During the period of the aforesaid Krentonalnian position of the planet Earth, these wild beings there are wide awake and take their first being-food; and since, by that time, they had already become accustomed to use for this purpose almost exclusively the planetary bodies of weaker beings of other forms arising on their planet, they were always trying, during that period, to get hold of such a being in order to use his planetary body for the satisfaction of that need of theirs.




HW said that this was all mental. "R" said it comes into the rest of the chapter. HW asked why "R" had interrupted him. He said that we all interrupted each other.  There was such a thing as practice. It began with some impulse, some memory, and then there was a decision to do a certain, particular practice, but to carry it out to the end, for example not to express negative emotion in relation to circumstances. That was a decision you had to make very strongly, and that was practice and to carry it out to the end. T said that the practice at the end of the Meeting was to read this book. HW said he was pointing out that there was such a thing as mental and there was such a thing as practice. We don't take practice seriously and did not do the practice because we did not take a decision to do it, and we perhaps preferred to do the mental. The process of the Reading was all mental. "R" thanked HW for reminding her that she had butted in. HW asked "R" if she had been observing herself when she had butted in? "R" said that was the point of her not remembering. GC said that we butt in when someone's ideas are not the same as our own. T said she had the image of a lot of butting goats. N said while we tended to repeat our own mentations at these Meetings, we also learnt from each other. He personally had learnt from something GC had recently said.

... we, and especially our workmen for the semiconscious work, had to be extremely watchful and alert at night in order to guard ourselves, our quadruped beings, and our supplies.

A whole ‘gathering’ of these wild beings would form round our camp at night, having come there to provide themselves with something suitable for their first food, a meeting rather like an ‘assembly’ of your favorites during what is called the ‘quotation of stock prices’ or during their ‘election’ of representatives to some society or other, the nominal purpose of which is the joint pursuit of a means to the happy existence of all beings like themselves without distinction of their notorious castes.

The Nightmare
Henry Fuseli 1741-1825
T thought the mention of procurement of quadrupeds interesting, that they were carrying all the things. The wild things were also quadrupeds, and were a danger to human beings passing through that environment. T wondered if it was an analogy for mental states. RM thought it was an allusion to people who were asleep. T said they came out at night. J said that if two-brained beings could speak, they would refer to the three-brained beings as wild, as they ate the two-brained beings.

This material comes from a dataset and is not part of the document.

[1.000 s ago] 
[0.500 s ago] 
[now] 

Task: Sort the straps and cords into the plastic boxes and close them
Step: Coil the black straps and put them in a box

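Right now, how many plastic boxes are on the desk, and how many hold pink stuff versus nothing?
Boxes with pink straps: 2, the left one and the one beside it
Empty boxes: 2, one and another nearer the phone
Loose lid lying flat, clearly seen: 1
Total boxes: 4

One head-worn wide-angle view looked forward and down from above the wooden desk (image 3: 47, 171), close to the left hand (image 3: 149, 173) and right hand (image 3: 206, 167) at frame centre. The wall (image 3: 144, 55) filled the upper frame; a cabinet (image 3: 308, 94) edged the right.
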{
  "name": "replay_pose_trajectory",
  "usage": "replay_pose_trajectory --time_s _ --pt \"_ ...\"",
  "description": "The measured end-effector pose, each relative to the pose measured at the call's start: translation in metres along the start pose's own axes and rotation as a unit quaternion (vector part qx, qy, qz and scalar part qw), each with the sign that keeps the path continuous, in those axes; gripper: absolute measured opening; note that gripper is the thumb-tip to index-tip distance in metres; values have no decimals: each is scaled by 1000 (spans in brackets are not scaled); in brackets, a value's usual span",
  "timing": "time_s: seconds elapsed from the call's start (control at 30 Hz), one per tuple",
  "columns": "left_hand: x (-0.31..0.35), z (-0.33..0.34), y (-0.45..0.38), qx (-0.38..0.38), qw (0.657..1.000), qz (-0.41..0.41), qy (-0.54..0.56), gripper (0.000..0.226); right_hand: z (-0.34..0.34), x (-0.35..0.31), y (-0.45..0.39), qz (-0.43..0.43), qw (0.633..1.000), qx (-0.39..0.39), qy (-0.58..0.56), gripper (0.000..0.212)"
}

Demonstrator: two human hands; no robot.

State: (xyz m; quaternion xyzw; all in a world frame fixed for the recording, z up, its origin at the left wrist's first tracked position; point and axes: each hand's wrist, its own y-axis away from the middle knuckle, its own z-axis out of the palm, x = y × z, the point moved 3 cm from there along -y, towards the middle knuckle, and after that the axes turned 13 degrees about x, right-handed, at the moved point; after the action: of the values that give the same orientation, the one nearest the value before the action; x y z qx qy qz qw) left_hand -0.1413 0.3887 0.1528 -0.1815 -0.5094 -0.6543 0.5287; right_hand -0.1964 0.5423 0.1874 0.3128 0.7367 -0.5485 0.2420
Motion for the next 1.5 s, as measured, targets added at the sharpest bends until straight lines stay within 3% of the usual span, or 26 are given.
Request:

L said that to him this image of wild animals coming at night was like dreams, which might come at night and take over our thoughts. We even had the word nightmare. N thought the reference to stock prices might make us look for metaphors of other contexts, like the City of London. T said that as soon as you had a good idea there was someone out there to steal it. RM said all it took to send you back to sleep was for someone to come and talk to you about something interesting.

Following the Reading, a suggestion by T was adopted as the exercise for the coming month: When walking along, be aware of your stomach and pull it in. Be aware of what that does to other organs, particularly the lungs. Be aware of the change in the breathing.